Deeper Diffusion Models Amplify Bias
Shahin Hakemi, Naveed Akhtar, Ghulam Mubashar Hassan, Ajmal Mian

TL;DR
This paper investigates how deep diffusion models can amplify biases present in training data and potentially compromise privacy, highlighting risks associated with their internal workings and the bias-variance tradeoff.
Contribution
It provides a systematic theoretical and empirical analysis of bias amplification and privacy risks in deep diffusion models, expanding understanding beyond traditional generalization.
Findings
Deeper diffusion models tend to amplify training data bias.
Diffusion models can compromise training sample privacy.
Theoretical and empirical validation of bias and privacy risks.
Abstract
Despite the remarkable performance of generative Diffusion Models (DMs), their internal working is still not well understood, which is potentially problematic.
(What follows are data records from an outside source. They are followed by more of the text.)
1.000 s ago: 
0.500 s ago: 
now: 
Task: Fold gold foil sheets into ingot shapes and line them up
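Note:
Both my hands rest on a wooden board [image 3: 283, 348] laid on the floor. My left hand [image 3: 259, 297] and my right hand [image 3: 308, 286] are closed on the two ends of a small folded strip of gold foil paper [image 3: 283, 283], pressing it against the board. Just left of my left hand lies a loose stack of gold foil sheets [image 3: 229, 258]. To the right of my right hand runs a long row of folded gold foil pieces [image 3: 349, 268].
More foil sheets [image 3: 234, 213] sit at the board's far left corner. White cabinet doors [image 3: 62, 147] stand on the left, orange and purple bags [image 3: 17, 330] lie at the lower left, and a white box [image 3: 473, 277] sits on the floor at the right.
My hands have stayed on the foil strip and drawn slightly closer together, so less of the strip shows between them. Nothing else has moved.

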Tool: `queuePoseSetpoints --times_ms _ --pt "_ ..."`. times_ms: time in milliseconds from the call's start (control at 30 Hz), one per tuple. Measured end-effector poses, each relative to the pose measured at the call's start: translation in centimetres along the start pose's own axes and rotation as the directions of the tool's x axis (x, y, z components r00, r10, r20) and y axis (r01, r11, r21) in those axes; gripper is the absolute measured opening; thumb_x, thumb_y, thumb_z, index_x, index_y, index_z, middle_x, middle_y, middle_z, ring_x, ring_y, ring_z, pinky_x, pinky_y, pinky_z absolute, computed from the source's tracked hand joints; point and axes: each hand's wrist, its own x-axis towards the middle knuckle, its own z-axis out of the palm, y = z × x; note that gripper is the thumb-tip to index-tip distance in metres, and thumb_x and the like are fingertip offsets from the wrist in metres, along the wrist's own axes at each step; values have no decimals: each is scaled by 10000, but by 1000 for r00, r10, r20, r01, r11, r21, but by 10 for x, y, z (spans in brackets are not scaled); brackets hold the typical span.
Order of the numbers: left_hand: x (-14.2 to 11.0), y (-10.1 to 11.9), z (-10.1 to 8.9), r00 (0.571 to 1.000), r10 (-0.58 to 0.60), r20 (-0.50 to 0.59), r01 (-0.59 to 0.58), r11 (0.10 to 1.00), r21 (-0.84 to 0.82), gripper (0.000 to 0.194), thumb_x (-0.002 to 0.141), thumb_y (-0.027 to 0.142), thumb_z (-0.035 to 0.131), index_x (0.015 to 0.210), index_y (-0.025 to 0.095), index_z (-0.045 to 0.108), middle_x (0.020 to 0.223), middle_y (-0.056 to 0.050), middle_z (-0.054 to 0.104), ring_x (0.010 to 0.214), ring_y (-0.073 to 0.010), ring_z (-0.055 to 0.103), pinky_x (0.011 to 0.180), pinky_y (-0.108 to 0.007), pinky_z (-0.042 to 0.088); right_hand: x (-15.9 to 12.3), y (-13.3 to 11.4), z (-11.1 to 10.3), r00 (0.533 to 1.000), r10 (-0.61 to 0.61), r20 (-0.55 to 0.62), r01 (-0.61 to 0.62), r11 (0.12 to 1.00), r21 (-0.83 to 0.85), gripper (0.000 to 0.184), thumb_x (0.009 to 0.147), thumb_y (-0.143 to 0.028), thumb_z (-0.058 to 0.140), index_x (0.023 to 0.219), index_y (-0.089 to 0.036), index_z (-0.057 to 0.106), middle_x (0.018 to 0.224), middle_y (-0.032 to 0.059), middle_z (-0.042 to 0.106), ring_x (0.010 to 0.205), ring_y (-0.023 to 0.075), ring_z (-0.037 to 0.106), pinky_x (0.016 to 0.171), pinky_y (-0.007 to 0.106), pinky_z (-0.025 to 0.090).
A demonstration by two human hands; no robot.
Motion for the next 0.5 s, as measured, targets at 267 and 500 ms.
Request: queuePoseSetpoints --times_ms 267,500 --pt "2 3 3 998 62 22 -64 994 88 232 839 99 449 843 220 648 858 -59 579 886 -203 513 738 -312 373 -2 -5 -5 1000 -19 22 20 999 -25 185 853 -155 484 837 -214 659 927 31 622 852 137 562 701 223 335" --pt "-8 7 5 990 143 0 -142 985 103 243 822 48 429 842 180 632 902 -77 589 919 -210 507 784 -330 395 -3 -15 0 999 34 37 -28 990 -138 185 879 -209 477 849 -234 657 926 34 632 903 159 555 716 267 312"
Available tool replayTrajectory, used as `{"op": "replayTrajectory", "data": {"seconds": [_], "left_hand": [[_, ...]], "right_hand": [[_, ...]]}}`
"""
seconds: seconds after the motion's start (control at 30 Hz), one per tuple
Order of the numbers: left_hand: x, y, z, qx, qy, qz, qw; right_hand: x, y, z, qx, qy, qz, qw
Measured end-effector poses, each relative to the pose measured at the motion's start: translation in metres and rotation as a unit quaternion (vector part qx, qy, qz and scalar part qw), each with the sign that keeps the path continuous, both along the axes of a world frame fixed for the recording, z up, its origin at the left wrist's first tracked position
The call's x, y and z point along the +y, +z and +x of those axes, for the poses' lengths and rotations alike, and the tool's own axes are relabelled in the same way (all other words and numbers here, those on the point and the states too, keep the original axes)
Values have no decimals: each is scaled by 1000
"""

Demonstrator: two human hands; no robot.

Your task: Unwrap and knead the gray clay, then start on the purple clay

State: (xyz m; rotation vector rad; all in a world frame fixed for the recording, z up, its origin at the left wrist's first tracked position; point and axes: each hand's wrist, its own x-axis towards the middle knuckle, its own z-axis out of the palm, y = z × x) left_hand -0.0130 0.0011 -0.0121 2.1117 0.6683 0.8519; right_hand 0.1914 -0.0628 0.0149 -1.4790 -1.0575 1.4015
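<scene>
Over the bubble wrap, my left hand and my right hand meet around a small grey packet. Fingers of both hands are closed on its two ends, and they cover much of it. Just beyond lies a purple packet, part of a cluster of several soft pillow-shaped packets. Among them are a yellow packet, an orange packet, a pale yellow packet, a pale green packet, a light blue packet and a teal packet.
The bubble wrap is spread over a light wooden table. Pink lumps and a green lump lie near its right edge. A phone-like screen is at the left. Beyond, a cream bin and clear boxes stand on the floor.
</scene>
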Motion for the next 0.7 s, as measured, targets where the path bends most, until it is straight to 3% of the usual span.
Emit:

This paper focuses on exploring the important notion of bias-variance tradeoff in diffusion models. Providing a systematic foundation for this exploration, it establishes that at one extreme, the diffusion models may amplify the inherent bias in the training data, and on the other, they may compromise the presumed privacy of the training samples. Our exploration aligns with the memorization-generalization understanding of the generative models, but it also expands further along this spectrum beyond "generalization", revealing the risk of bias amplification in deeper models. Our claims are validated both theoretically and empirically.